Give the data again exactly, from its opening line through the line in which "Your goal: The" appears.

◆ ◆ ◆ ◆ ◆ ◆ ◆

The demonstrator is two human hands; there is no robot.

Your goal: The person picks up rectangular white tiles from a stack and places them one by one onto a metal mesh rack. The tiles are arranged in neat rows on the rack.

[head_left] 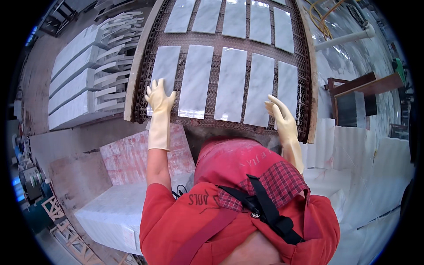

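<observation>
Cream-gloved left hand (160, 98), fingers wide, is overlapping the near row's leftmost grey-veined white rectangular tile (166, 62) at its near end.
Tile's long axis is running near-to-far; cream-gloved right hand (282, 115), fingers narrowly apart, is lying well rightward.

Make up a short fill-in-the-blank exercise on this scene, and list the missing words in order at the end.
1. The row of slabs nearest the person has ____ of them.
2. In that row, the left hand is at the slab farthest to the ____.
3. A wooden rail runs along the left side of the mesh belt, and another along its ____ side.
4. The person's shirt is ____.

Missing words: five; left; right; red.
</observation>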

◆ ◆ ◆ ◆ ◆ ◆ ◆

Task result —
The demonstrator is two human hands; there is no robot.

Your goal: The person picks up rectangular white tiles from a stack and places them one by one onto a metal mesh rack. The tiles are arranged in neat rows on the rack.

This completes the response.